Despite such portents, Polanyi continued, liberals in the age of Dostoevsky and London were
able blithely to assume that universal suffrage would mesh harmoniously with a flourishing
market economy. They could point to the fact that several countries had broadened the
franchise, and without much ado. Was this not robust evidence that the conflict between
democracy and capitalism was abating? No, he insists; their sense of security was a fantasy. It
had been facilitated by a series of contingent and transitory phenomena, such as the expansion
of the world market and “the false impression created by the prosperous American scene.”25
Following the war all such illusions were dispelled, in the course of a dual transformation: the
extension of the franchise, and capitalism’s lurch from laissez-faire to an organized, regulated
form, which enabled political power to immediately and effectively steer the economy. The
concession of universal suffrage, it was plain to see, would lead to the working class exerting
a “decisive influence upon the state” but this, in turn, would induce market panic and the
“imminent danger of a complete stoppage of the productive apparatus,” for parliaments
“weaken, discredit and disorganise” market capitalism by meddling with its self-regulating
mechanisms.26 Democracy, in consequence, had become dysfunctional. It depressed the
profitability of the economic system, which was grinding to a halt (Polanyi 2005: 235).
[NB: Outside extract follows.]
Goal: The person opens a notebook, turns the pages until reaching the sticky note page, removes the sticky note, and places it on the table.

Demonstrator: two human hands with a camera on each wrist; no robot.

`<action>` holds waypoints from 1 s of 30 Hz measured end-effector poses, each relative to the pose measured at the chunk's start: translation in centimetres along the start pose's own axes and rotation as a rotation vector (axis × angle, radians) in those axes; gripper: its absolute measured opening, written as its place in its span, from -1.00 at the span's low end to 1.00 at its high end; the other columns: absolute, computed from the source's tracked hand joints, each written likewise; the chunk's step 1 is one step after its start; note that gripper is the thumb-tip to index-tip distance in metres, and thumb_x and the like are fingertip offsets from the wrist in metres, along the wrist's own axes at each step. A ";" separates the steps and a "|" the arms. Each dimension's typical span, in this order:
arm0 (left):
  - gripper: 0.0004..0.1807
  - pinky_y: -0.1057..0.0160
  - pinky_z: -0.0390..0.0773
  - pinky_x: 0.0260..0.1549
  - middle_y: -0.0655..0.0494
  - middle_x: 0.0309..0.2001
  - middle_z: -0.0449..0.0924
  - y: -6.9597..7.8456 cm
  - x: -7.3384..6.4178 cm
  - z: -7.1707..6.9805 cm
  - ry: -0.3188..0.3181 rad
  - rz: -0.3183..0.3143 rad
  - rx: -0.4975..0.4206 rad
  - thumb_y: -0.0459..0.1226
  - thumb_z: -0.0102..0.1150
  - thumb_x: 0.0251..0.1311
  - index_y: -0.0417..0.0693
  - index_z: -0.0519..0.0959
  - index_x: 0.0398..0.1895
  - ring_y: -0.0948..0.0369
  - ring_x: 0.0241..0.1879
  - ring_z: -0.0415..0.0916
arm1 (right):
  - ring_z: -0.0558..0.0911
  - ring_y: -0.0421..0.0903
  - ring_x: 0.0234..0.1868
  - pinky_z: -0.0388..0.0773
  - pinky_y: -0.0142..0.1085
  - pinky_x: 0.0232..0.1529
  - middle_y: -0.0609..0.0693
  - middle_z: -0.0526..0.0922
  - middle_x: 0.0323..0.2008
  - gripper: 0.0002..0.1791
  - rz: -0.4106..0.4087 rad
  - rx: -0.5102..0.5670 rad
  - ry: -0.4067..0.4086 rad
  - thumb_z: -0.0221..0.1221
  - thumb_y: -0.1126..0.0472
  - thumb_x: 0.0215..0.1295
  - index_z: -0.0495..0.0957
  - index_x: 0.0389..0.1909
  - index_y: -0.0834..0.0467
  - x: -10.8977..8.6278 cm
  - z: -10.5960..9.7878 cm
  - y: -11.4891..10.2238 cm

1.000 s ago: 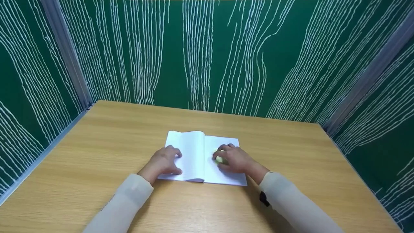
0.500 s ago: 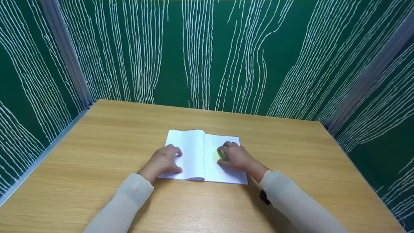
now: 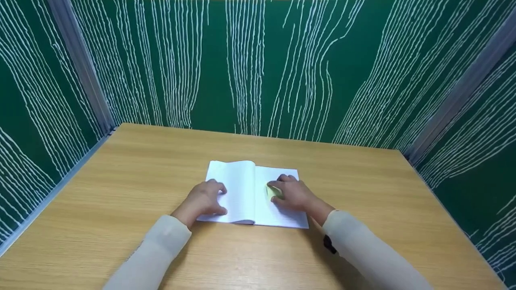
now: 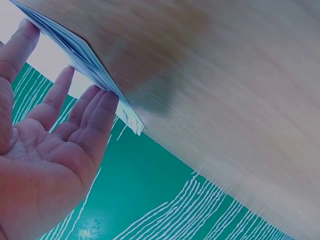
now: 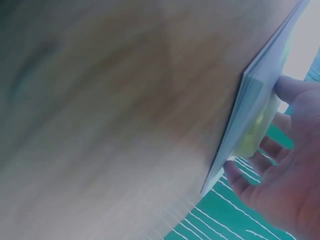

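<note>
An open notebook (image 3: 240,201) with white pages lies on the wooden table. My left hand (image 3: 204,199) rests on the left page, thumb and fingers spread; in the left wrist view its fingertips (image 4: 107,96) touch the page near the outer edge. On the right page is a yellow-green sticky note (image 3: 273,192), partly covered by my right hand (image 3: 293,194). That hand's index finger and thumb lie at the note's top and bottom. The right wrist view shows the sticky note (image 5: 254,132) against the page, with the fingers loosely spread over it.
The wooden table (image 3: 161,153) extends around the notebook on all sides. Green walls (image 3: 213,80) with wavy white lines stand behind it and at both sides, with grey posts (image 3: 82,64) at the corners.
The right fingers have loosened from around the sticky note and spread, so more of it shows flat on the page. My left hand and the notebook have stayed in place.
</note>
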State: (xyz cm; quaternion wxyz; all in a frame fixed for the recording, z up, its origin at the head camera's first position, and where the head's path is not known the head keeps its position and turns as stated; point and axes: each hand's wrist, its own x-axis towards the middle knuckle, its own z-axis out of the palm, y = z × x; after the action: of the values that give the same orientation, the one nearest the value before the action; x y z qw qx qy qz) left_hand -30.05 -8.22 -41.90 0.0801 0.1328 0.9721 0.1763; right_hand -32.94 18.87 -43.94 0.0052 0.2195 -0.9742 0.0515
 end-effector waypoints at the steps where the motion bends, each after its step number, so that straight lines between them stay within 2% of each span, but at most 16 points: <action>1: -0.39 0.14 0.29 0.04 0.11 -0.08 0.40 0.0 0.0 0.0 0.001 0.000 -0.007 -0.03 0.39 -0.35 0.08 0.49 -0.08 0.11 -0.03 0.35 | 0.38 -0.10 -0.05 0.35 -0.09 -0.04 -0.09 0.41 -0.04 -0.49 0.001 -0.003 -0.001 0.10 -0.12 0.06 0.33 0.11 -0.26 0.0 0.0 0.0; 8: -0.40 0.13 0.30 0.03 0.11 -0.09 0.40 -0.1 -0.1 -0.1 0.003 0.004 -0.031 -0.05 0.39 -0.35 0.08 0.49 -0.09 0.12 -0.07 0.35 | 0.40 -0.02 -0.06 0.37 -0.04 -0.03 -0.06 0.42 -0.03 -0.56 -0.020 -0.035 -0.011 0.08 -0.08 0.10 0.31 0.04 -0.45 0.1 -0.1 -0.1; 13: -0.39 0.12 0.29 0.06 0.11 -0.07 0.40 -0.1 -0.1 0.0 0.011 0.012 -0.030 -0.05 0.40 -0.36 0.07 0.49 -0.08 0.09 0.00 0.34 | 0.41 -0.04 -0.12 0.41 -0.10 -0.10 -0.06 0.43 -0.07 -0.60 -0.052 -0.053 0.015 0.05 -0.09 0.09 0.35 0.01 -0.37 0.0 0.0 -0.2; 21: -0.39 0.14 0.29 0.05 0.11 -0.08 0.40 -0.3 0.0 0.1 0.018 0.018 -0.013 -0.04 0.39 -0.36 0.07 0.49 -0.08 0.10 -0.01 0.35 | 0.41 -0.08 -0.08 0.40 -0.10 -0.05 -0.10 0.42 -0.01 -0.48 -0.053 -0.015 0.006 0.12 -0.15 -0.02 0.32 0.05 -0.32 0.0 -0.1 0.0; 25: -0.39 0.13 0.28 0.06 0.11 -0.07 0.40 -0.2 0.0 0.0 0.009 0.008 -0.013 -0.03 0.39 -0.35 0.08 0.49 -0.07 0.09 0.01 0.34 | 0.46 -0.11 -0.13 0.44 -0.14 -0.11 -0.09 0.48 -0.07 -0.46 -0.055 0.029 0.036 0.17 -0.03 -0.02 0.31 0.07 -0.22 0.1 -0.3 0.1; 30: -0.39 0.12 0.28 0.06 0.11 -0.06 0.40 -0.1 0.0 0.0 0.004 0.003 -0.007 -0.03 0.38 -0.35 0.08 0.49 -0.07 0.09 0.00 0.34 | 0.45 -0.21 -0.32 0.44 -0.29 -0.26 -0.16 0.52 -0.27 -0.57 -0.042 0.066 0.082 0.23 0.17 -0.08 0.42 -0.10 -0.13 0.0 -0.7 0.3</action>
State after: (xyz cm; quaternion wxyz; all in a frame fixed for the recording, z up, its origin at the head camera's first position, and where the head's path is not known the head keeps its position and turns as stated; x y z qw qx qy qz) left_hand -30.12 -8.34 -41.98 0.0784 0.1335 0.9714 0.1802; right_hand -33.12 19.22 -43.30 0.0388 0.2375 -0.9662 0.0926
While
the workers sought to deploy their electoral power to protective ends, capitalist elites sought
to squash popular influences, either through suborning democracy and pressing leftist
governments to accede to their will, or, when that failed, by the forcible suppression of
democracy.
The “fascist era,” in this perspective, heralded the “total crisis of a market organized industrial
society,” with fascism conceived of as a high-stakes gamble by beleaguered capitalist elites
(or, as Polanyi conceived it later, as the “reaction of the middle classes” to the workers’ revolts
24 KPA-18-8, Polanyi, “The Fascist Virus.”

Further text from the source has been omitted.